This tightly written comparison of the side effects from a new diabetes drug compared to the most popular drugs on the market answers most of our questions but should have provided more hard numbers to address benefits, harms and costs.
Diabetes rates are climbing throughout the world, and effective treatments are needed to address the core problem and to minimize side effects. Because these drugs are for chronic conditions, they can carry a high price tag. To help readers understand whether the lower side effect profile of a new drug is worth the additional cost, stories like this should provide better quantification of benefits, harms and costs.
We were glad to see the story at least mentioned the cost issues, although we would have preferred some actual dollar figures. It says, “One expert said patients and doctors may still have to balance the superiority of linagliptin against its higher cost in comparison to older drugs.” And later it says, “millions of Americans suffer from type 2 diabetes, so ‘cost issues favoring sulfonylureas may be the only reason for preferring continued sulfonylurea use,’ he added.” Barely satisfactory.

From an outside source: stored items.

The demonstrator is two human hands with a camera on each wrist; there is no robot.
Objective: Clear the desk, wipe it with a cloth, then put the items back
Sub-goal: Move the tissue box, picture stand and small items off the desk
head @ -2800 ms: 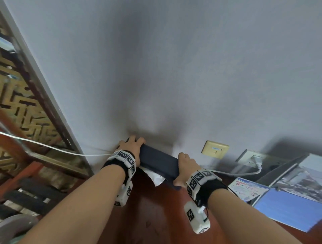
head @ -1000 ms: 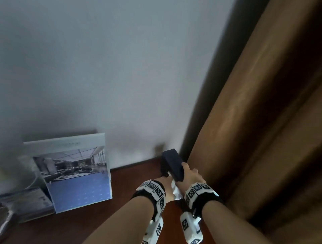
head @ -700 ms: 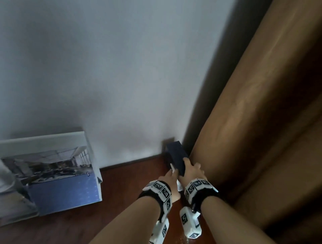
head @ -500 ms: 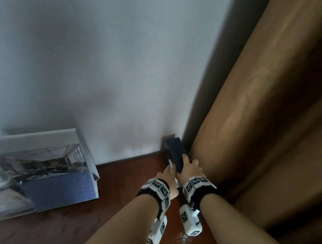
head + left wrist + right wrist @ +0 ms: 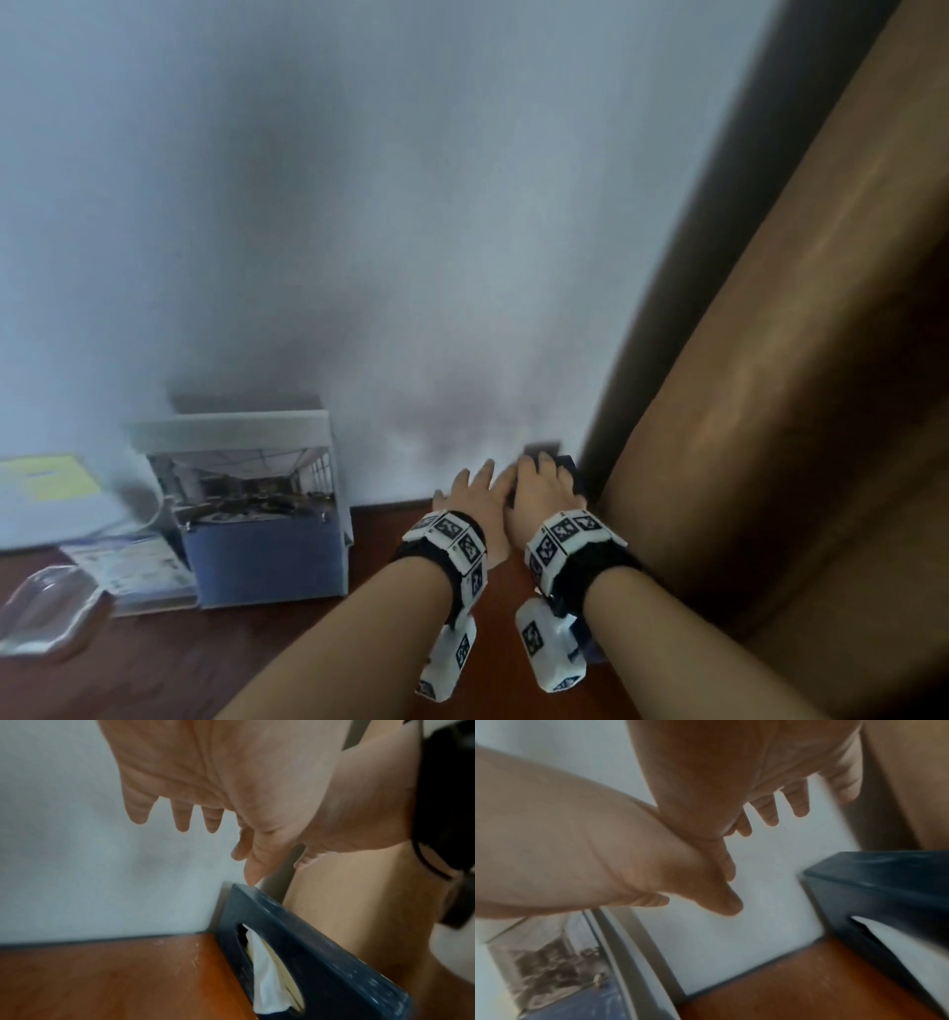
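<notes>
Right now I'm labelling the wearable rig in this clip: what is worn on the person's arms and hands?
Both forearms are bare, no sleeves, and the hands are gloveless. The left hand and right hand each have a black wrist strap ringed with white blocks printed with black square markers. A white, marker-printed camera pod hangs below each wrist.

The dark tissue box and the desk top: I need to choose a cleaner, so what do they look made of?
The tissue box looks like a rigid dark navy cover, perhaps plastic or coated board, with a matt face carrying pale dusty specks; the frames do not settle which. The desk top looks like reddish-brown wood or wood veneer with a smooth, slightly glossy finish, showing soft reflections and a few light scuffs.
</notes>
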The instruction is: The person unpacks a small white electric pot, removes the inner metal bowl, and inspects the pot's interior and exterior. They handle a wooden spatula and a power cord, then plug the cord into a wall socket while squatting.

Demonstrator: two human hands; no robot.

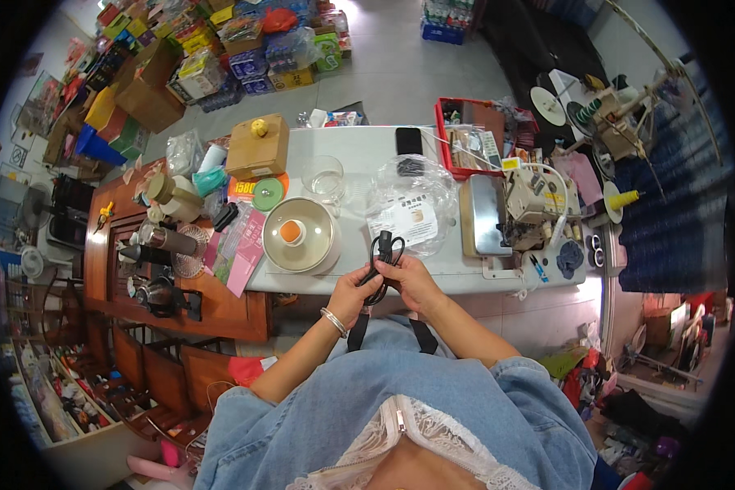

The benefits were not fully described to back up the lead. The information on the decreased number of heart attacks and strokes with linagliptin treatment is mentioned in the Lancet abstract and could have easily been added to this article. Instead, all we got were vague comments of “worked as well” or “effectiveness of the drugs were (sic) similar. “
There was inadequate/incomplete quantification of the harms.
There’s a good description of the basic components of the study’s design. “To compare the effects of linagliptin to glimepiride (the most commonly used sulphonylurea), the researchers conducted a double-blind study over the course of two years. The study, which was funded by linagliptin’s maker, Boehringer Ingelheim, involved 1,500 people from 16 countries with type 2 diabetes. None of the patients had responded to metformin alone.”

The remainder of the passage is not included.